Ben zaten insanların evlenmesine çok şaşırıyorum. Evlilik çok zor bir şey ve bazen yıllarca sürebiliyor. Üstelik bu evlilik Türkiye’de gerçekleştiyse iki aile evlenmiş oluyor. Kayınbirader, elti, görümce gibi gerçekten korkutucu isimlere sahip tuhaf insanlar çıkıyor ortaya. Derken sorunlar başgösteriyor. Çiftler düğünü müteakip birkaç aydan sonra evliliklerini kurtarmak için Vietnam gazisi gibi terapilere katılıyor.
Evlenen arkadaşlardaki değişim de bir acayip. İnsanlar evlendiklerinde tam anlamıyla başka bir organizmaya dönüşüyor. Dostoyevski’den, Tolstoy’dan bahseden, dünyayı ve hayatın anlamını sorgulayan insanlar birtakım beyaz eşyalar beğenip biriyle aynı evde yaşamaya başlayınca “Şu kanepeyi biraz sola alıp konsolu sağa çeksek salona farklı bir hava gelmez mi?” cümlesi üzerine saatlerce konuşabiliyorlar. Hormonlar mı değişiyor, anlamadım. İbret verici.

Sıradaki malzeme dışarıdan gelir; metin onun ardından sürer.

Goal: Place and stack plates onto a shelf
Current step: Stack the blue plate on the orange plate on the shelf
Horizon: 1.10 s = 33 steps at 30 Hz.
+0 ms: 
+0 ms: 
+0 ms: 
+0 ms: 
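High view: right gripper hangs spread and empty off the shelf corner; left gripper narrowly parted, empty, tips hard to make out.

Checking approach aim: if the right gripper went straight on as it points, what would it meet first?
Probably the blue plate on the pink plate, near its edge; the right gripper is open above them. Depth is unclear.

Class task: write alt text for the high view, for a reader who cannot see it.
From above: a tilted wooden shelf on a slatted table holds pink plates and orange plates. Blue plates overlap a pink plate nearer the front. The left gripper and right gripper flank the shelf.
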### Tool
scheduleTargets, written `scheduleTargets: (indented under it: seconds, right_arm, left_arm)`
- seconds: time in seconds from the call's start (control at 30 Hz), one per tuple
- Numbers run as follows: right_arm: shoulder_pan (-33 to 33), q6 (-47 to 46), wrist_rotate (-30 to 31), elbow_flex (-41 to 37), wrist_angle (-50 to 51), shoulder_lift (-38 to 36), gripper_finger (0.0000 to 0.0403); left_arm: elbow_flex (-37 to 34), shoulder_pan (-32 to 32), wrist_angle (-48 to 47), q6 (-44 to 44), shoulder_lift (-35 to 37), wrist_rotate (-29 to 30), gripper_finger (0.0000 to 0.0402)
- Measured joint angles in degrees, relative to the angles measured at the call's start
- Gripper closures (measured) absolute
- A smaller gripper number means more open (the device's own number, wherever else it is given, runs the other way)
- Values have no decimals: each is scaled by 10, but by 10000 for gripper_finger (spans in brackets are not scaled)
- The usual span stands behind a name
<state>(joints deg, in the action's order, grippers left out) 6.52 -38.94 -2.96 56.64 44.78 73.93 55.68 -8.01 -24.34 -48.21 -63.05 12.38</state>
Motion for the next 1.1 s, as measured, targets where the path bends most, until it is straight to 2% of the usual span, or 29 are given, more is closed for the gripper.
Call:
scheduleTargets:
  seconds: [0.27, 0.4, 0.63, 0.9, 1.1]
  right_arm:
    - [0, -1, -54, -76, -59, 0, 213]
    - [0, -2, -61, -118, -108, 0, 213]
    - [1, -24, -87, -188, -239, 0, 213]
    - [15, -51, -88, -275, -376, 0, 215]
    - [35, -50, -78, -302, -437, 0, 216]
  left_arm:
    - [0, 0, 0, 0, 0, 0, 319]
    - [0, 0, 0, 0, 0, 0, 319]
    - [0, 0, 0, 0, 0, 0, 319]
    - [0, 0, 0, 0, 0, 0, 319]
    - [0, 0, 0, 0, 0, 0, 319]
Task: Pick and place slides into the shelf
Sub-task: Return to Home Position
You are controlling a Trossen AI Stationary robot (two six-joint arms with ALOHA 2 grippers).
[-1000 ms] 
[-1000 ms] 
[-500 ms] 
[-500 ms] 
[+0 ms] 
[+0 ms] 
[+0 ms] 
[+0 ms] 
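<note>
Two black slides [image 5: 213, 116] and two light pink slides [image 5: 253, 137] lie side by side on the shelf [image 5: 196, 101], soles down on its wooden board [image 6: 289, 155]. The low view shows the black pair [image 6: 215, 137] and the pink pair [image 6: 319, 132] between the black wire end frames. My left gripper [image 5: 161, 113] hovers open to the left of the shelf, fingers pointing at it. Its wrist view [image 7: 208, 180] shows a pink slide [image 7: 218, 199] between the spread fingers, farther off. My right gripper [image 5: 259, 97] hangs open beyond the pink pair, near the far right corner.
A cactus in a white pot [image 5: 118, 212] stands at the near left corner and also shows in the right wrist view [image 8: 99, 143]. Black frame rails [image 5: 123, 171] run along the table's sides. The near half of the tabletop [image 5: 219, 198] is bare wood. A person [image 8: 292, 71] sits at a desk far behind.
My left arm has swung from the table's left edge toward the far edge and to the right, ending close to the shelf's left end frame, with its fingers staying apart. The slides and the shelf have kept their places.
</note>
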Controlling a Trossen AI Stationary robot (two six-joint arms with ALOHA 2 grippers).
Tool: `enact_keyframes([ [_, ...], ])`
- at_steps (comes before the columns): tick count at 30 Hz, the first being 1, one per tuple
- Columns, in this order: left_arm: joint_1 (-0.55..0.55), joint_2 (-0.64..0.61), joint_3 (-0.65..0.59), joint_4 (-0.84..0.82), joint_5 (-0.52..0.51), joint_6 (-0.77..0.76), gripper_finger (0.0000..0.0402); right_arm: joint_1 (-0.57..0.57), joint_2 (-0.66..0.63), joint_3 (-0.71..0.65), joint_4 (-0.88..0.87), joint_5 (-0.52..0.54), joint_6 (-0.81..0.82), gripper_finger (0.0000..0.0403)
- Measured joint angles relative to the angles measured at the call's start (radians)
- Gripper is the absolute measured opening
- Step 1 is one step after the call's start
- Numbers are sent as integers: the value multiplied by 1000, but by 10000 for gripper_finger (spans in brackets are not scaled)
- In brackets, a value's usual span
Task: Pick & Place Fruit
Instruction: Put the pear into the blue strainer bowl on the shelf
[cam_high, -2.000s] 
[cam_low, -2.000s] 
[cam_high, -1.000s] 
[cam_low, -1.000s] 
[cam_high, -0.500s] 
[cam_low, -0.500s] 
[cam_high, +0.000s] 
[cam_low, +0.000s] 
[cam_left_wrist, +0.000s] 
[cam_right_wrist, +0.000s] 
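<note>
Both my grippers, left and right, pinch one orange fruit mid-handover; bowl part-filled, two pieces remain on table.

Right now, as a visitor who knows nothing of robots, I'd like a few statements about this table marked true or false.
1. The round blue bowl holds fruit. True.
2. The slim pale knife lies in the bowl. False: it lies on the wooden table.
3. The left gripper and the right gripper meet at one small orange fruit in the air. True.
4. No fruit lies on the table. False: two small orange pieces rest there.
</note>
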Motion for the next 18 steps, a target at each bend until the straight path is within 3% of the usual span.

Eskilerde yapılan görücü usulü evlilikler daha uzun sürüyormuş. Adam kadını hiç görmemiş. Annesi veya ablası görüp beğenmiş ve uygun bulmuş. Bir kere müthiş bir heyecan var. Acaba nasıl biri çıkacak? Evliliğin ilerleyen yıllarında birbirlerini beğenmemeye başlamaları da mümkün değil. Çünkü zaten başta beğenen onlar değildi.
Ayrıca yüzde 100’lere varan evlenme garantisi de cabası. Kaçımız evlenecek insan bulabiliyoruz? Bugüne kadar kız tavlamaya harcadığım enerjiyi fiziğe, astronomiye verseydim şu an bir bilim adamıydım. Beni bir kenara bırakın ülkedeki milyonlarca gencin birbirlerini tavlama adına harcadığı milyarlarca saati bir hesaplayın. Milli servettir bu. Alınan hediyeler, yapılan telefon konuşmaları, sınavdan kalıp okulu uzatmalar... Oysa ki anneniz 15 lira vererek girdiği hamamda sizi devasa bir maddi külfetten kurtarıyordu.
Yok çağdışıymış, bu devirde olur muymuş, demeyin. Görücü usulünü ufak revizyonlarla günümüzde de devam ettirmeliyiz. Başka yolu yok.